=== Exercise goal ===
Identify all lines below that hold "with" and collect them.

|---|

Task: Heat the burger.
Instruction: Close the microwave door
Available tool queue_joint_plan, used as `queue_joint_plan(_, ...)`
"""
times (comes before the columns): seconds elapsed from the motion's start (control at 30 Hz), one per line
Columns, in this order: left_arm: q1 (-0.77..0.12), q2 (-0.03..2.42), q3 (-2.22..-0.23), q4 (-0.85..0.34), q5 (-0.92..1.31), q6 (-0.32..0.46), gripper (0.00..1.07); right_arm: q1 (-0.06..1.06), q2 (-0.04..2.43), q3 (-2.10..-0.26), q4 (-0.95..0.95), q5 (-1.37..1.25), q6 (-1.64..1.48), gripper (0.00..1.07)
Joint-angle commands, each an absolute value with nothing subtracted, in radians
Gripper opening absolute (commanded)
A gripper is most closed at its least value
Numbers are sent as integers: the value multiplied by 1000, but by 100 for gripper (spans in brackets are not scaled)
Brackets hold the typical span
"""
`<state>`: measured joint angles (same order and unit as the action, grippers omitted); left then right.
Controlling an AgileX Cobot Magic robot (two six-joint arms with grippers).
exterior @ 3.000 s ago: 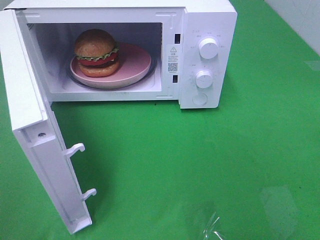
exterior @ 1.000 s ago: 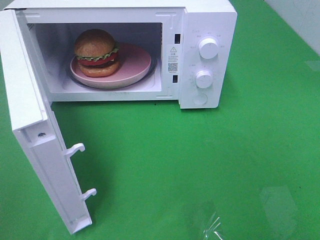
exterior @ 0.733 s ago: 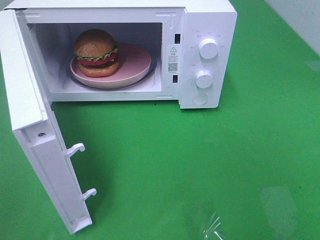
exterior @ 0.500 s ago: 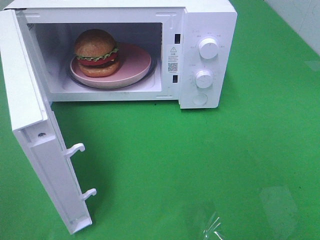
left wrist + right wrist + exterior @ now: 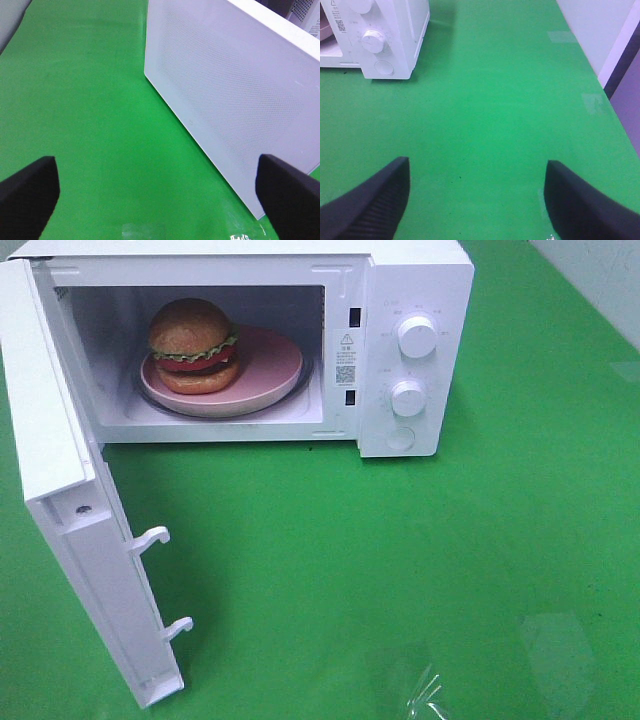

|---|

=== Solution for this task ===
Joint-angle commands, each an absolute value with nothing subtracted, in radians
Controlling an AgileX Cobot Magic robot (two six-joint arms with grippers).

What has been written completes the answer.